### [Task objective]
State only the number of lines below where the word "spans" is found.
Entries supplied below:
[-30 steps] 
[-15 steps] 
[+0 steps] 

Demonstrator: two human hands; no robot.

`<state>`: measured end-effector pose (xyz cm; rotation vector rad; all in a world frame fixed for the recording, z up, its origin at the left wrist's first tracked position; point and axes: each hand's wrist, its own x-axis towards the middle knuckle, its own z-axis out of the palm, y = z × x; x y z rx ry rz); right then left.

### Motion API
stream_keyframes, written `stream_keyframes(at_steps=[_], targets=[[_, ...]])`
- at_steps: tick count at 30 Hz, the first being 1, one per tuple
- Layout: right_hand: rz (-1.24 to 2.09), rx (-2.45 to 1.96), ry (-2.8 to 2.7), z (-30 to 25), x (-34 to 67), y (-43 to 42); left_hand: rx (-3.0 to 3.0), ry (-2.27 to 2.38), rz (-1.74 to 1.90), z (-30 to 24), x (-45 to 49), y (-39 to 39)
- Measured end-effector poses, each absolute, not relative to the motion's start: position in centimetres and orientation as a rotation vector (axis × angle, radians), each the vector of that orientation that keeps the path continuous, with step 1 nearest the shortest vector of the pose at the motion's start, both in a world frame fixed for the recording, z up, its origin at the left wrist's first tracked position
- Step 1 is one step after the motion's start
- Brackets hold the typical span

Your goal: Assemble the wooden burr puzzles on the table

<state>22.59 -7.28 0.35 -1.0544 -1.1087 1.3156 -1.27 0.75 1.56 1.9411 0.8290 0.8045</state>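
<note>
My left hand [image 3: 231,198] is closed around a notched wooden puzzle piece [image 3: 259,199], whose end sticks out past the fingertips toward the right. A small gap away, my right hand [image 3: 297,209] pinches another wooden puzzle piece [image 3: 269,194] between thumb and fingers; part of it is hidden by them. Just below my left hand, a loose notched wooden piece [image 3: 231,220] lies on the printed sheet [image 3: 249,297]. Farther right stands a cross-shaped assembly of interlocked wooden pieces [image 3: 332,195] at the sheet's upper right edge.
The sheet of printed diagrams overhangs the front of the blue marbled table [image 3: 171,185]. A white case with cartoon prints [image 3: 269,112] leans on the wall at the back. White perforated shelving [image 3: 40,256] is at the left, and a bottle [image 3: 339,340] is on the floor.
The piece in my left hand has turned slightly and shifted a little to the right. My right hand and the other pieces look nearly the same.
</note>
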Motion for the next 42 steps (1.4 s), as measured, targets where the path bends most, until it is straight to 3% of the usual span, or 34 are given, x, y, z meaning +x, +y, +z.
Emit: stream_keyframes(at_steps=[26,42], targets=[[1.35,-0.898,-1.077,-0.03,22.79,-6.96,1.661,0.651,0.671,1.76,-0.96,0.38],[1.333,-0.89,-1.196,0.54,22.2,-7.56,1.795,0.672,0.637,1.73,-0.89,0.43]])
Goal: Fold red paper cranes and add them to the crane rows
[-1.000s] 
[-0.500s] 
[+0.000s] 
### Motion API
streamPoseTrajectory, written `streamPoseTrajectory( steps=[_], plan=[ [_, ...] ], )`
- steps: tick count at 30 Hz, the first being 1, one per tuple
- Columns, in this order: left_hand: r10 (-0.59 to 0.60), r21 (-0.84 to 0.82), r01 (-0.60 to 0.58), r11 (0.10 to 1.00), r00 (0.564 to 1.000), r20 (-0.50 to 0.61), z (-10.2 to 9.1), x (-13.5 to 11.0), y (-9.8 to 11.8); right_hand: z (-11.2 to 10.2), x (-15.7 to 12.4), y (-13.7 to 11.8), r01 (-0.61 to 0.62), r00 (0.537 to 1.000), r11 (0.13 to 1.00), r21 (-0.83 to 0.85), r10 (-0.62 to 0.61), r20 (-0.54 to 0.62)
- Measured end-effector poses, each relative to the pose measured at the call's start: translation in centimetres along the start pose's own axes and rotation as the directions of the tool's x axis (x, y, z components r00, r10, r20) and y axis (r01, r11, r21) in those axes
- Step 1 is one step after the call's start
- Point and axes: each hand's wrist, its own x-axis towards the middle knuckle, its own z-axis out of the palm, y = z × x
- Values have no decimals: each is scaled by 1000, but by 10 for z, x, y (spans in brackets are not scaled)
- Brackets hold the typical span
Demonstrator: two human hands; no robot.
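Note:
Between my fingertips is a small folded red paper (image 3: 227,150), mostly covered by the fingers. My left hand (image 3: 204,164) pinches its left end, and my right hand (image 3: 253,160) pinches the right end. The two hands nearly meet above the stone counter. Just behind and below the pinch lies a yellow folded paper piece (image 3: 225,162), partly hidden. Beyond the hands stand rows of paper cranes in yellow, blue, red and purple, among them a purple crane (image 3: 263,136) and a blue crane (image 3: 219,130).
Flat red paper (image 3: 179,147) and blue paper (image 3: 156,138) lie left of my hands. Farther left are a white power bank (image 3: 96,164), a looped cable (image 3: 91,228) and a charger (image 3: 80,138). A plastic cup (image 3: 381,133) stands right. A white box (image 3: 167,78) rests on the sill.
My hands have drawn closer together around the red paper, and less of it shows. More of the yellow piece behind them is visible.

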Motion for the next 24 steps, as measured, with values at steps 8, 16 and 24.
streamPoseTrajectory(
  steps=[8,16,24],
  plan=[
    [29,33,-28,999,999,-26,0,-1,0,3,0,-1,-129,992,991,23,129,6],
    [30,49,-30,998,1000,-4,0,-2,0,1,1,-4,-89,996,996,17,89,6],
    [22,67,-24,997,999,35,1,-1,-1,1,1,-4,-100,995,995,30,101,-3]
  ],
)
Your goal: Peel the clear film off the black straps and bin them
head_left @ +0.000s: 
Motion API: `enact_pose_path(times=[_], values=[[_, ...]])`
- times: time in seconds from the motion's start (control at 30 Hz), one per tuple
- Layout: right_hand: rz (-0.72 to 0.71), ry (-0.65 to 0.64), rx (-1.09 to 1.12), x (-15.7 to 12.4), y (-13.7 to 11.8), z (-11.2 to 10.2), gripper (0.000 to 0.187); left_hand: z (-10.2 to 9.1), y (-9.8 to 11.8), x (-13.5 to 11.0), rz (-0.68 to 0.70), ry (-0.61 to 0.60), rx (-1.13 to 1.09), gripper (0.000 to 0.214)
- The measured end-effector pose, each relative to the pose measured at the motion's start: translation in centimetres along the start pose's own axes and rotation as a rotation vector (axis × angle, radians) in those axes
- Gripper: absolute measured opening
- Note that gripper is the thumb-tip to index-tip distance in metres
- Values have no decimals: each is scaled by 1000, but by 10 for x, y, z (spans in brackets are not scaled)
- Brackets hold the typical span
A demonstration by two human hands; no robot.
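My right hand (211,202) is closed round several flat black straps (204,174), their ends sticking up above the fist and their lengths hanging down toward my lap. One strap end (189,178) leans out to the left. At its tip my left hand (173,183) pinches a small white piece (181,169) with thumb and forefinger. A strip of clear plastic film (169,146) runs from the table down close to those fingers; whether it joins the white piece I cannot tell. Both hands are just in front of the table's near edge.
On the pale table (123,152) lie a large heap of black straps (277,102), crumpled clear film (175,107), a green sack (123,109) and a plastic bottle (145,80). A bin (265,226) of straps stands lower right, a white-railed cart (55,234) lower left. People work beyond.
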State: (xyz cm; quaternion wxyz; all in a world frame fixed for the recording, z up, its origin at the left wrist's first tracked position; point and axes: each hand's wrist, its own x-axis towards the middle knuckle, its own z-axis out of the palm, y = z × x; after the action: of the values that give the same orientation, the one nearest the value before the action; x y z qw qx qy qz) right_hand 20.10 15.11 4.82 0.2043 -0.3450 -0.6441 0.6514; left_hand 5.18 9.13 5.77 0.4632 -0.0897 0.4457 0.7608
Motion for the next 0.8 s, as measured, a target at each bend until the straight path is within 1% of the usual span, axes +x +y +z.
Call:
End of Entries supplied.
### [Response]
2